Recording for Sweat began in late 2023 and concluded in early 2026. The album was recorded across multiple international sessions, with material in the album recorded in London, Stockholm, Los Angeles, and Sydney. Produced by Swedish producer, Klas Åhlund, the goal of the album was emphasise immediacy and momentum. According to Chisholm, the recording process was focused on her post-2010s evolution as a DJ. After years of performing in club settings, she approached the album less as a traditional pop comeback than as an attempt to translate the feeling of a live dance set into a studio record. The Associated Press described the project as channeling her pre-Spice Girls rave roots, while she framed the album around joy, release, and the physical connection between music and the body.

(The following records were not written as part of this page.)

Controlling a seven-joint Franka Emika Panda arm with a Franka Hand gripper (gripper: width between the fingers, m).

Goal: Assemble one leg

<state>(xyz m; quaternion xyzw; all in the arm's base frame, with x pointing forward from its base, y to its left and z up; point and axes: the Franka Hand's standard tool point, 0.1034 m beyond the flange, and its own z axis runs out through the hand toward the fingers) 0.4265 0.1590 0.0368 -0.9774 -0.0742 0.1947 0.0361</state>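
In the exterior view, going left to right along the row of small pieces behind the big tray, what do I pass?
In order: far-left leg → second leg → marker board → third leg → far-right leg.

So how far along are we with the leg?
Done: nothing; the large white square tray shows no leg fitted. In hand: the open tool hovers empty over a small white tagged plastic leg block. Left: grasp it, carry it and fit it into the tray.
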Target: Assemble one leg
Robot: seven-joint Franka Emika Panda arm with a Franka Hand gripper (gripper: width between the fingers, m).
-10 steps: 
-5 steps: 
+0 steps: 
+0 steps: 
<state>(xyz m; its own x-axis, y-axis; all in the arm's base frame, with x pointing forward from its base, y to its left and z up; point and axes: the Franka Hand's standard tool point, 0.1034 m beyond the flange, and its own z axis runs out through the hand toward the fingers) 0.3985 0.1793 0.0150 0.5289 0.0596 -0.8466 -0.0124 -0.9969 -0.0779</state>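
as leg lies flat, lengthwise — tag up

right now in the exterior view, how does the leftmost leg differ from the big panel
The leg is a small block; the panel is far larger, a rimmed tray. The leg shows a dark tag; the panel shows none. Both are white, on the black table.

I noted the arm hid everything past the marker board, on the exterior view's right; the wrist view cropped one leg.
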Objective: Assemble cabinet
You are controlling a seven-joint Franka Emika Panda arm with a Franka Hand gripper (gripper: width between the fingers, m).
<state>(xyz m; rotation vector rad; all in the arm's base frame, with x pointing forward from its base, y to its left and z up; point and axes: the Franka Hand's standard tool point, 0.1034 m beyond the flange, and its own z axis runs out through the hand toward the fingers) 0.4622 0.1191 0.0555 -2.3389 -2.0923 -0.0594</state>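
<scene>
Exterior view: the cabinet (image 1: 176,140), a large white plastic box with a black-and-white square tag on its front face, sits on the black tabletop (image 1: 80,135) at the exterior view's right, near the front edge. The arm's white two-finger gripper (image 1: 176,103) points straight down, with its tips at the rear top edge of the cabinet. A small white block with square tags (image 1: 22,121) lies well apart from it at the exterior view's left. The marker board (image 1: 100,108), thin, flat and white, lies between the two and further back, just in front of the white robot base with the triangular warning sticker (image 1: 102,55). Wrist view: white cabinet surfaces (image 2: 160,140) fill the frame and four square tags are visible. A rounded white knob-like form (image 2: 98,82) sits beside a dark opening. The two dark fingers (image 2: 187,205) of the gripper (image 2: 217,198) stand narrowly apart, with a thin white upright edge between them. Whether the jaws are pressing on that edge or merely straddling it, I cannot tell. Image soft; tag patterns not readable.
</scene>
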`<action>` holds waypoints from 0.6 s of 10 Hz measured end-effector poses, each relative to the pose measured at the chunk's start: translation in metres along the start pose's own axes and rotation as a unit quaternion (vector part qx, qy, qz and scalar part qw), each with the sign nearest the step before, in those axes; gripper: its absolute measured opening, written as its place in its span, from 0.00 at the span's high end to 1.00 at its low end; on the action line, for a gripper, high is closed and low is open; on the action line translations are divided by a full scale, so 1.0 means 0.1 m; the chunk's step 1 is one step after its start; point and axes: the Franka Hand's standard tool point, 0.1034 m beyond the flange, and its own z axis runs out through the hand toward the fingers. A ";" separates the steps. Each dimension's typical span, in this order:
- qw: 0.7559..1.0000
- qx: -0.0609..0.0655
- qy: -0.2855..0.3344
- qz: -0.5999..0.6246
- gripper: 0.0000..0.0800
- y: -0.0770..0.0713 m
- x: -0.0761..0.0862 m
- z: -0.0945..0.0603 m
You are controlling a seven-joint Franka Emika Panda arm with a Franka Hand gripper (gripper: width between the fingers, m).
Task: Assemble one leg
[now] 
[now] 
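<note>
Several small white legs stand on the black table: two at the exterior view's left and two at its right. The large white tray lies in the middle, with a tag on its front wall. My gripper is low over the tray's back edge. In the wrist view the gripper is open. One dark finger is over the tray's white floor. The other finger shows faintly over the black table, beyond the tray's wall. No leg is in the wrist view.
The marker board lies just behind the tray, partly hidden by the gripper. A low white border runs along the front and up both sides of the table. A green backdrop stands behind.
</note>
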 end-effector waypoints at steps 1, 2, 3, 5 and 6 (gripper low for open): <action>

== Release and promotion ==
To promote the album, Chisholm entered into a partnership deal with Virgin Music Group. She described the partnership as a homecoming and praised the distributor for their "artist-led deals".

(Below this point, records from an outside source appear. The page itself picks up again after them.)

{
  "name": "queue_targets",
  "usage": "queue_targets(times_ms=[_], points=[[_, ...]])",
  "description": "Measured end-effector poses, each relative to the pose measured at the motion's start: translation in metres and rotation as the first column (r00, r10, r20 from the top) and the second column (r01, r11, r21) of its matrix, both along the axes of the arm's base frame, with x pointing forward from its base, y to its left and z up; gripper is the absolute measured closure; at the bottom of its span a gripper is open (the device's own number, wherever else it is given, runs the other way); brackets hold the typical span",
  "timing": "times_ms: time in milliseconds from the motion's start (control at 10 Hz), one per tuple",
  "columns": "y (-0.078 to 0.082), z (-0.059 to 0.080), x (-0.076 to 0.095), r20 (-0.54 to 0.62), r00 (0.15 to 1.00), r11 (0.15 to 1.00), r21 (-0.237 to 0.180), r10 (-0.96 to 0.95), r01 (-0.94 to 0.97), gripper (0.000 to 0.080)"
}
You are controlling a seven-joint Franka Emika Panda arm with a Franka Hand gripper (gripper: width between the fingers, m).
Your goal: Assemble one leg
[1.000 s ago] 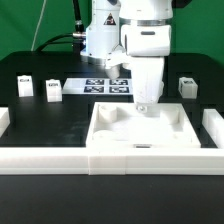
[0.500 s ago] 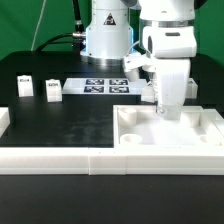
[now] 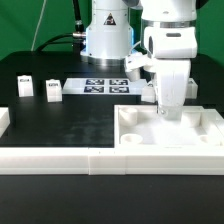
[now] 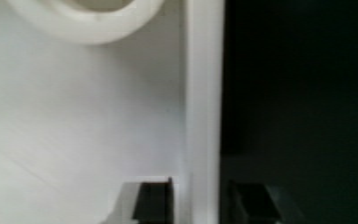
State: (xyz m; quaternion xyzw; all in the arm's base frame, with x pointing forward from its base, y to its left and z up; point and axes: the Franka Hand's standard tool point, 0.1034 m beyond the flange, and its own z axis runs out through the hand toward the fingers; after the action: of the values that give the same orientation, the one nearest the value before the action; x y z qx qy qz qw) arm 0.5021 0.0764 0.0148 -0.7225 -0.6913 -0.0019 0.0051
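Note:
My gripper (image 3: 168, 112) stands at the far wall of the large white tray-like part (image 3: 200, 135), at the exterior view's right. In the wrist view my two dark fingers (image 4: 153, 200) straddle the tray's thin white wall (image 4: 202, 120), one on each side and close against it. A round hole (image 4: 101, 15) of the tray shows further along. Two legs, small white blocks with black-and-white tags, stand far off at the exterior view's left (image 3: 24, 86) (image 3: 53, 90). Another small block (image 3: 192, 89) peeks out behind my gripper.
The marker board (image 3: 100, 85) lies on the black table behind the tray, in front of the arm's base. A long white rail (image 3: 60, 162) runs along the front edge, and a short white block (image 3: 4, 120) sits at the left edge.
One second ago the tray and my gripper were nearer the middle; both slid together to the exterior view's right. Nothing has moved in the last half second.

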Motion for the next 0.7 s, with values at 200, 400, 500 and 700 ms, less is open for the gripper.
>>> queue_targets(times_ms=[200,400,500,700], points=[[-0.0005,0.0000,0.0000,0.000,1.000,1.000,0.000,-0.001,0.001,0.0300],[-0.0007,-0.0001,0.0001,0.000,1.000,1.000,0.000,-0.001,0.001,0.0176],[-0.0008,-0.0001,0.0001,0.000,1.000,1.000,0.000,-0.002,0.002,0.0176],[-0.0010,-0.0001,0.0001,0.000,1.000,1.000,0.000,-0.002,0.002,0.0154]])
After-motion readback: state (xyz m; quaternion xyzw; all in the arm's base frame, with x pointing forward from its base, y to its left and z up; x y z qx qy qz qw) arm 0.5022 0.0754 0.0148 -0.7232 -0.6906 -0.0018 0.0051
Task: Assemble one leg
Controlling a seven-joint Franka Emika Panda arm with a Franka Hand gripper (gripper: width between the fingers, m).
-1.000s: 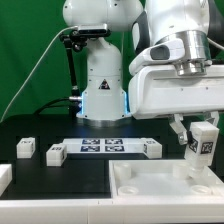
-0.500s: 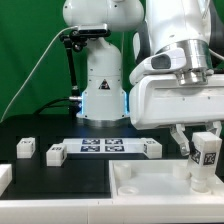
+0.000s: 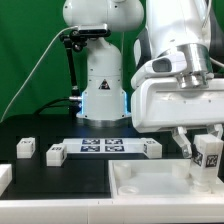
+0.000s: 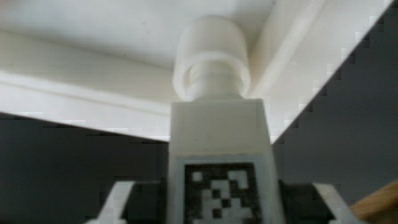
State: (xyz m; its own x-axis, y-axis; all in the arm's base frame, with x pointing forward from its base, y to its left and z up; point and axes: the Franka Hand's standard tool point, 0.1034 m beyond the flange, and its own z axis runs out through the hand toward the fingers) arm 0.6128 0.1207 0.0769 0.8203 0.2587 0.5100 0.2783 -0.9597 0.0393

It was quickly noted that the vinyl issues of the album contained a spelling error on the spine; instead of Melanie C the vinyl spines say Melanine C. Fans speculated this was done on purpose as it is the artist's ninth studio album, however, Chisholm denied this was the case.

=== Live performance ===
On 13 March, Chisholm announced her 2026 world tour.

=== Singles ===
Title track "Sweat" was released as the first single on 17 October 2025. It entered the UK Singles Download Chart at number 10, spending six weeks on that chart. "Sweat" also peaked at number 22 in Australia on the ARIA Digital Track Chart. The second single "What Could Possibly Go Wrong?" was released on 29 January 2026. It debuted at number 40 on the UK Singles Downloads Chart. "Undefeated Champion" was released as the third single on 13 March. On 10 April 2026, "Attitude" was released as the album's fourth single. debuted at number 99 on the Official UK Singles Downloads Chart. "Drum Machine" was released as a promotional single with a music video alongside the album's release.

==Critical reception==

Sweat received universal acclaim upon release from music critics. Chris Rutherford from PopMatters called the album a "brilliant club-ready mixtape," praising Melanie C’s delivery of "uncomplicated pop music, optimized for both the dancefloor and the gym floor" while reconnecting with her dance roots. He viewed the record as a personal breakthrough, noting that Melanie C "was only ever waging war upon herself," and described the album as a statement of confidence and liberation. Writing for The Arts Desk , Kathryn Reilly described Sweat as "proper pop music," commending its creation of a "joyful record at a dark time" through catchy, polished dance tracks. She highlighted its pop and house influences, calling it "highly uplifting dance fare" that "could actually spice up your life."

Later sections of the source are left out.